The day was May 11, 1999 I was excited yet scared for what was to come. I was

scheduled to go into the Hospital at 7:00 p.m. to be induced. I was two weeks

over due and ready. In only five short hours the said “ It’s a boy”. I was over

joyed; I already had a wonderful two and a half-year-old little girl and I hoped

for a boy this time. Silence in the room and then whispers in the corner

shattered my joy. I screamed out “what’s wrong with my baby”. The doctors asked

a few stupid questions and then I got to hold him briefly, he was beautiful. I

barley got to hold him at all when they took him away to the neonatal ICU.

A couple hours later they wheeled me down to see him. I didn’t see anything

wrong with him; all I saw was a gorgeous baby boy in which we named .

With still no information for my husband or me they brought me back to my room.

A doctor came in shortly after that and explained that they believe what

had is a rare genetic skin disorder called Epidermolysis Bullosa (E.B.

for short). The only thing to enter my mind at that moment was fear. Fear of

losing him before I ever got a chance to know him.

No one really answered any of our questions; instead they ask us if it would be

okay to transfer him to another hospital that had more knowledge of this

disorder. We agreed and I packed up my stuff, hopped in my car and was admitted

into the same hospital that he was so I could be with him.

After getting settled there a neonatal doctor entered my room with some answers

for us. She said in a very blunt and to the point way “ your son will have a

really hard life, filled with pain and hardship due to this. He could blister by

the slightest touch or trauma to his skin”. I thought to myself would I ever get

to hold or touch my son, and if I can will I hurt him.
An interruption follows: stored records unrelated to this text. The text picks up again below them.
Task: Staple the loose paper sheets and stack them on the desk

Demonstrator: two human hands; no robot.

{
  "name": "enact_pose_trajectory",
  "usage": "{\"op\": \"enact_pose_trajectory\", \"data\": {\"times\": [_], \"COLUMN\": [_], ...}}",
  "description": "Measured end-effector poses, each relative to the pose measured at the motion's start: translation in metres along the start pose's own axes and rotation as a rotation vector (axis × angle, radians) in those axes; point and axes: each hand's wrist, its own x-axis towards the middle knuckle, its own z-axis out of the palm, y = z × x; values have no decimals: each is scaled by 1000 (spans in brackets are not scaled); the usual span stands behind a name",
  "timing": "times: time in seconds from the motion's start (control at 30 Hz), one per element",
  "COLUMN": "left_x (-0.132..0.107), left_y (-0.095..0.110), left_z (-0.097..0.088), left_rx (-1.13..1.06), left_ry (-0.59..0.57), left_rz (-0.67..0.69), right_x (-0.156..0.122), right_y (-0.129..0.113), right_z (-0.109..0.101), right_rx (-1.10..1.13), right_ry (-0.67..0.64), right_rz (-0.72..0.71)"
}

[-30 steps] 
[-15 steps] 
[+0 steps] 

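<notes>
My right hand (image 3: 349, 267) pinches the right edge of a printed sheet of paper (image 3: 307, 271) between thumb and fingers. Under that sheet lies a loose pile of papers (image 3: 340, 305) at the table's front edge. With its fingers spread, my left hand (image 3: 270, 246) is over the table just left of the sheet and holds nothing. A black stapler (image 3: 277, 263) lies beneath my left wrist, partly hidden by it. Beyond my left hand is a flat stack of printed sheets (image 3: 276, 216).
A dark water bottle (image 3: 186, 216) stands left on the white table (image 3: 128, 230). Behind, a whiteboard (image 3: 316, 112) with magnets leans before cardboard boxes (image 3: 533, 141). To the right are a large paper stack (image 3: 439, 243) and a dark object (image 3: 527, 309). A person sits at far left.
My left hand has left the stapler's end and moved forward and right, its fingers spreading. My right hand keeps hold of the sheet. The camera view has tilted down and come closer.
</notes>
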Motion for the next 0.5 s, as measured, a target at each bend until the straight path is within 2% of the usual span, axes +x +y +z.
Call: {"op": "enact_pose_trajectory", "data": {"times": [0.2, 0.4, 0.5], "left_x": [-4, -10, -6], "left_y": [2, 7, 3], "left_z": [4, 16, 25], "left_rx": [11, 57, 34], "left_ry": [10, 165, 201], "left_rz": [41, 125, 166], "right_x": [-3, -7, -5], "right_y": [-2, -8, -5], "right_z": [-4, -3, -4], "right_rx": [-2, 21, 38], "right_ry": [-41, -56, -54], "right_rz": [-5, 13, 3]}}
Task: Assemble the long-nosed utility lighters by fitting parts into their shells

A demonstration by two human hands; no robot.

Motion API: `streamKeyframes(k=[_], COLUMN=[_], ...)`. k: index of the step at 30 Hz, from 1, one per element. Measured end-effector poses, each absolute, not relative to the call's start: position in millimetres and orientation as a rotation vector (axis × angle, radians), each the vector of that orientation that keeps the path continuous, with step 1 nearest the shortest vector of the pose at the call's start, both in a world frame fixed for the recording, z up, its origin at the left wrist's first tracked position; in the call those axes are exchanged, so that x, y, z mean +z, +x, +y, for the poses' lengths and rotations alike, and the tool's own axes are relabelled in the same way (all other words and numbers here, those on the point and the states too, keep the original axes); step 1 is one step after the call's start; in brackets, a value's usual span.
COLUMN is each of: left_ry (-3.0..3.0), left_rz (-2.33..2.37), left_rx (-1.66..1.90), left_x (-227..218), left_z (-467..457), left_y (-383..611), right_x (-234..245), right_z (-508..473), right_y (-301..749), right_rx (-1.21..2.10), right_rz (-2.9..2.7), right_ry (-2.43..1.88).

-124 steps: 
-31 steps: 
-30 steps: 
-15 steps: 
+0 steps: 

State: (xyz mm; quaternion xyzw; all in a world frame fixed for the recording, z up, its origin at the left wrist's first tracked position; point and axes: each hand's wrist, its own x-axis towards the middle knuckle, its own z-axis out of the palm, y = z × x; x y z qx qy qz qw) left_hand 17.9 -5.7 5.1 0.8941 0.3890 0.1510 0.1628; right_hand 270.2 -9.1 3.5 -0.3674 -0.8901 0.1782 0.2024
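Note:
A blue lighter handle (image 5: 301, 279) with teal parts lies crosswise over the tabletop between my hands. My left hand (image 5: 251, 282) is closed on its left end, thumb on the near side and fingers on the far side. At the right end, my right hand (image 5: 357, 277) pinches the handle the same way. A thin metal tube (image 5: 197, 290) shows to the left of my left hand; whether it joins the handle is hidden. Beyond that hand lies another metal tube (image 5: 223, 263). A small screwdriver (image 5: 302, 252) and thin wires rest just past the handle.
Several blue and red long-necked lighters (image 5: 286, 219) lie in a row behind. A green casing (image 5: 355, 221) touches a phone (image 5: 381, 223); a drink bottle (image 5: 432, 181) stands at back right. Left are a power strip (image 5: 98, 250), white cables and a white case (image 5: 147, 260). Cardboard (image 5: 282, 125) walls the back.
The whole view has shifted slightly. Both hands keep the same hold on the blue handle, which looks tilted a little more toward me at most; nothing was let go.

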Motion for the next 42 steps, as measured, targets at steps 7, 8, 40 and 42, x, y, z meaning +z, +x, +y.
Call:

I then left alone while family went home. I must have cried for hours sitting by

the incubator. I was not able to touch or hold him and tell him it would be all

right. This all happened only 12 hours after his birth. I was tired and hurting,

but was unable to rest. A specialist entered my room as I tried to relax a

little; he told me that he would need to take a biopsy to confirm their

suspicions. I then asked, “ can I ever hold him”. To my relief he said, “ Of

course you can as soon as I finish”.

I picked him up, looked straight into his eyes and he smiled. At that point my

fear turned to joy and I knew no matter what we had to go through in his life we

would be all right.

A baby’s smile can do wonders, but when smiles even at times when he is

in pain it gives my the strength and courage to face another day.

By Gionfriddo

~ " We all take different paths in life, but no matter where we go, we take a

little of each other everywhere. " ~

~ " If I could reach up and hold a star for every time you've made me smile, the

entire evening sky would be in the palm of my hand. "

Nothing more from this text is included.